Seattle acquired Shelby Harris in the Wilson trade, signed edge rusher Uchenna Nwosu and reunited with hybrid rusher Quinton Jefferson. The Seahawks are looking into another veteran, hosting Mario Addison on Wednesday, Ian Rapoport of NFL.com tweets.
A defensive end with 11 years’ experience, Addison spent the past two seasons with the Bills. This Seattle visit marks the 34-year-old rusher’s first connection to a team this offseason. The Bills revamped their defensive line this offseason as well, with the Von Miller deal heading up that effort. This left Addison and Jerry Hughes out of the picture.
Addison recorded 12 sacks with the Bills, including seven last season despite shifting to a bench role, and has 67 in his career. He recorded at least nine sacks in each season from 2016-19 with the Panthers, who employed the former UDFA for nearly eight seasons.
Moving to a defense featuring more 3-4 looks, the Seahawks do not have their top two sackers from last season — Carlos Dunlap and Rasheem Green — rostered. They cut Dunlap, Benson Mayowa and Kerry Hyder this offseason, with Nwosu set to anchor the team’s new-look edge corps.
Addison is an interesting player. He truly was a late bloomer with Carolina, and is a hard worker either as a starter or as a rotational player. Seattle really needs to draft well this year to fill multiple holes on defense, but Addison’s presence as a veteran defender should help transition new players and back them up as they develop.
Seattle rotates the line a lot. Keep the big boys fresh. I think Seattle has their eyes on 3 players. 2 will for almost certain be gone the third they take or make a trade if they get a good offer. That would be my preference.
They also need to get DK signed. If they don’t when he hits FA he will be in Denver with a lot of roster moves. If they can’t sign him trade him might as well get something out of him. I would lay a contract in front of him makes him the highest paid WR with the most guaranteed money. He can have a months or more stay at Paul Allen’s get away on Orcas Island. Have 24hr chef maids driver the whole shebang. It is huge and buts up to that other Microsoft guy. All fenced with security. They just need to get him signed and the next couple years will be the best shot a bunch of guys on rookie contracts.
This is a throw away year and needs to be treated as one. I am not saying throw games but few high priced FAs. Save the money for when you have a QB able to take you to the SB. And yes these next two years need to be great drafts for them.

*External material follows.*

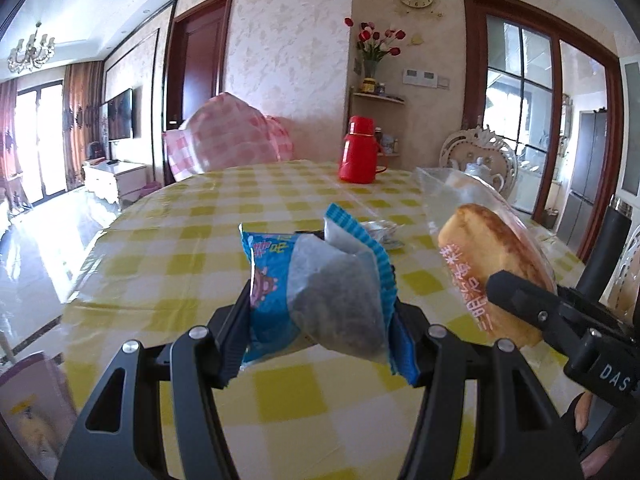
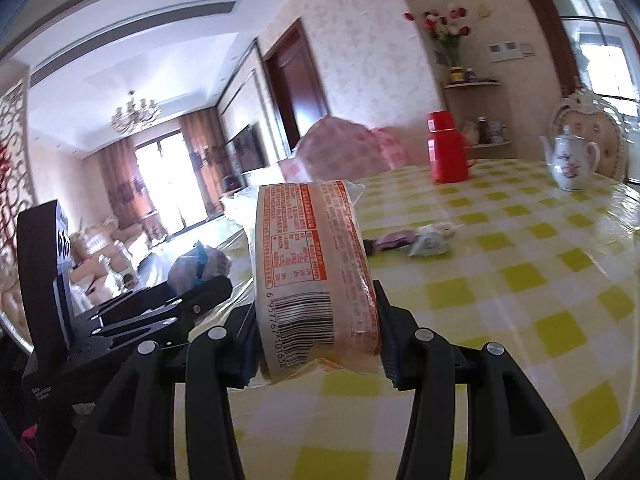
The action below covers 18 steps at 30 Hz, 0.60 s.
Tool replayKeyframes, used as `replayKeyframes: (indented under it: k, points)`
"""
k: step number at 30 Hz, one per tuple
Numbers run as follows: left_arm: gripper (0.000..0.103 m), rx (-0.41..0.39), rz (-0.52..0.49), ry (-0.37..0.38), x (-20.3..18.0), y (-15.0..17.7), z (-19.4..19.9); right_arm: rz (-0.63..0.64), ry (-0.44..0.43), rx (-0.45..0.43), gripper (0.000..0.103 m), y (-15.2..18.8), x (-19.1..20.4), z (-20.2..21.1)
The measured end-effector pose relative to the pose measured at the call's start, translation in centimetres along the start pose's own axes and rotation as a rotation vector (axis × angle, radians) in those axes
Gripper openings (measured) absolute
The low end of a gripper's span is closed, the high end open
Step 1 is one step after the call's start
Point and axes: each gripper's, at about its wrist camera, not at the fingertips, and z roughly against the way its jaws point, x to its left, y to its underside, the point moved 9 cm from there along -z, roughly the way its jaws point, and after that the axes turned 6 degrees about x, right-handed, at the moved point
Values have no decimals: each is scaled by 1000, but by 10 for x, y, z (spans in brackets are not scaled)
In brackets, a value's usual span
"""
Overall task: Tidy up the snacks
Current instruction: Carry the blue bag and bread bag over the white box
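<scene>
My left gripper [image 1: 320, 320] clamps the blue snack packet [image 1: 276, 280], my right gripper [image 2: 316, 320] the wrapped bun [image 2: 312, 264], both above the checked table [image 2: 520, 280]. Ahead: small wrappers [image 2: 430, 240], red flask [image 1: 358, 150], teapot [image 2: 570, 160].

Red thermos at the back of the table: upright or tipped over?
Upright. The red thermos stands on its base on the checked tablecloth, cap on top.
</scene>
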Motion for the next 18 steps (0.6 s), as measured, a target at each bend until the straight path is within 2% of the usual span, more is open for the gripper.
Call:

Like the one they got an F on but a few years later got an A+ for.
Seattle, in my mind, popularized the modern concept of a professional “rotational pass rusher” in the early 2010s (God, it feels so old to say that). Chris Clemons, Cliff Avril, Bruce Irvin, and Michael Bennett all moved and shifted constantly on that line just as rushers back in those days. That was also in addition to the actual defensive tackles that they had to stop the run, like big Red Bryant (who I think blocked like four kicks in a year or something ridiculous like that).
The old Giants NASCAR packages were phenomenal, but the Seahawks made rotating a regular thing that other teams decided to emulate. And now, here we are, with teams valuing rotational pass rushers as being essential-not as much as full time starters, but those are getting rarer and rarer with specialized packages on the rise. Keeping with that theme, having rotational rushers in Seattle is not surprising. After all, they were the team that proved how valuable they can be in the NFL-at least in the current era.